**PROBLEM**: The expected output is every entry, copied exactly.

**RECORDS FOR THE EXERCISE**:
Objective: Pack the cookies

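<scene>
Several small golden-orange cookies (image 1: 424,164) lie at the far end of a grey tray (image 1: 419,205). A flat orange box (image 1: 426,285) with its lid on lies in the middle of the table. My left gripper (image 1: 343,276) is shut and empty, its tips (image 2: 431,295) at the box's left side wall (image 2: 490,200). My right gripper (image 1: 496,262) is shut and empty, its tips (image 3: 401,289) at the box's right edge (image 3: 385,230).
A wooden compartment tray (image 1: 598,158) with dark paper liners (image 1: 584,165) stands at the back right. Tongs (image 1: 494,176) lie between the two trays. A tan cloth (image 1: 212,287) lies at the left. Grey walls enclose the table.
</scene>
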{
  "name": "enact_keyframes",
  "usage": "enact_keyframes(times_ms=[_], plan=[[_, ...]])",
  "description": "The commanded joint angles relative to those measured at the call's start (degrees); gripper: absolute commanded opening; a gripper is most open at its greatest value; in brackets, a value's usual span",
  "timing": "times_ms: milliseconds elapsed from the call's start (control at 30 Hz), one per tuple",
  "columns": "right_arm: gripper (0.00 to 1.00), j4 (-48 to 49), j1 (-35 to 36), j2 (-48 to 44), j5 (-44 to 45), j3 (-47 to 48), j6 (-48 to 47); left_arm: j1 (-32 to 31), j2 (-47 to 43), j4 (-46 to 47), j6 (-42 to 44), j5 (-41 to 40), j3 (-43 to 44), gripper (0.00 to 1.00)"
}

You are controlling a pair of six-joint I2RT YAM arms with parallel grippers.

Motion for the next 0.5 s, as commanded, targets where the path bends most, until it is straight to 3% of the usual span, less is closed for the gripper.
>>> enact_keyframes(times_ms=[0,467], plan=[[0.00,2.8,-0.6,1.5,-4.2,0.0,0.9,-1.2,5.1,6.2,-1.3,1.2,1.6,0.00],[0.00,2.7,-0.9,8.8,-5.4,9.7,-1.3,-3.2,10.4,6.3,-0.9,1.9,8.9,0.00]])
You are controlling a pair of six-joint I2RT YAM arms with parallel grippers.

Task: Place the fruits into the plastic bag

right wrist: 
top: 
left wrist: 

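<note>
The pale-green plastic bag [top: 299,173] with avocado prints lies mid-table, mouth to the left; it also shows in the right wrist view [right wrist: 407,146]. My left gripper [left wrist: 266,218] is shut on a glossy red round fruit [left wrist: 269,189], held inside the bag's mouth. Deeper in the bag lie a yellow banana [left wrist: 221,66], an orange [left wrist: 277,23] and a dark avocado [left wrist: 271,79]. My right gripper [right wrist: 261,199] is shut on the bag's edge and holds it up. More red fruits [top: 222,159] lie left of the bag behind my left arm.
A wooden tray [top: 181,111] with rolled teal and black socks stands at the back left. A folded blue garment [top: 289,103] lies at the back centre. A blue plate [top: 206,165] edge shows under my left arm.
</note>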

**SOLUTION TO THE PROBLEM**:
Objective: Pack the cookies

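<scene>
Several small golden-orange cookies (image 1: 424,164) lie at the far end of a grey tray (image 1: 419,205). A flat orange box (image 1: 426,285) with its lid on lies in the middle of the table. My left gripper (image 1: 343,276) is shut and empty, its tips (image 2: 431,295) at the box's left side wall (image 2: 490,200). My right gripper (image 1: 496,262) is shut and empty, its tips (image 3: 401,289) at the box's right edge (image 3: 385,230).
A wooden compartment tray (image 1: 598,158) with dark paper liners (image 1: 584,165) stands at the back right. Tongs (image 1: 494,176) lie between the two trays. A tan cloth (image 1: 212,287) lies at the left. Grey walls enclose the table.
</scene>
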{
  "name": "enact_keyframes",
  "usage": "enact_keyframes(times_ms=[_], plan=[[_, ...]])",
  "description": "The commanded joint angles relative to those measured at the call's start (degrees); gripper: absolute commanded opening; a gripper is most open at its greatest value; in brackets, a value's usual span",
  "timing": "times_ms: milliseconds elapsed from the call's start (control at 30 Hz), one per tuple",
  "columns": "right_arm: gripper (0.00 to 1.00), j4 (-48 to 49), j1 (-35 to 36), j2 (-48 to 44), j5 (-44 to 45), j3 (-47 to 48), j6 (-48 to 47); left_arm: j1 (-32 to 31), j2 (-47 to 43), j4 (-46 to 47), j6 (-42 to 44), j5 (-41 to 40), j3 (-43 to 44), gripper (0.00 to 1.00)"
}

You are controlling a pair of six-joint I2RT YAM arms with parallel grippers.

Motion for the next 0.5 s, as commanded, targets where the path bends most, until it is straight to 3% of the usual span, less is closed for the gripper.
>>> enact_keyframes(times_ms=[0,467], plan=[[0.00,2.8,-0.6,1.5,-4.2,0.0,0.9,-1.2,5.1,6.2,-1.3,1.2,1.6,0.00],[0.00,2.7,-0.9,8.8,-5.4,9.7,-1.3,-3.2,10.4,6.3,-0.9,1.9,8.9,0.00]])
You are controlling a pair of six-joint I2RT YAM arms with parallel grippers.

Task: Place the fruits into the plastic bag

right wrist: 
top: 
left wrist: 

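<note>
The pale-green plastic bag [top: 299,173] with avocado prints lies mid-table, mouth to the left; it also shows in the right wrist view [right wrist: 407,146]. My left gripper [left wrist: 266,218] is shut on a glossy red round fruit [left wrist: 269,189], held inside the bag's mouth. Deeper in the bag lie a yellow banana [left wrist: 221,66], an orange [left wrist: 277,23] and a dark avocado [left wrist: 271,79]. My right gripper [right wrist: 261,199] is shut on the bag's edge and holds it up. More red fruits [top: 222,159] lie left of the bag behind my left arm.
A wooden tray [top: 181,111] with rolled teal and black socks stands at the back left. A folded blue garment [top: 289,103] lies at the back centre. A blue plate [top: 206,165] edge shows under my left arm.
</note>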

With that, the exercise is complete.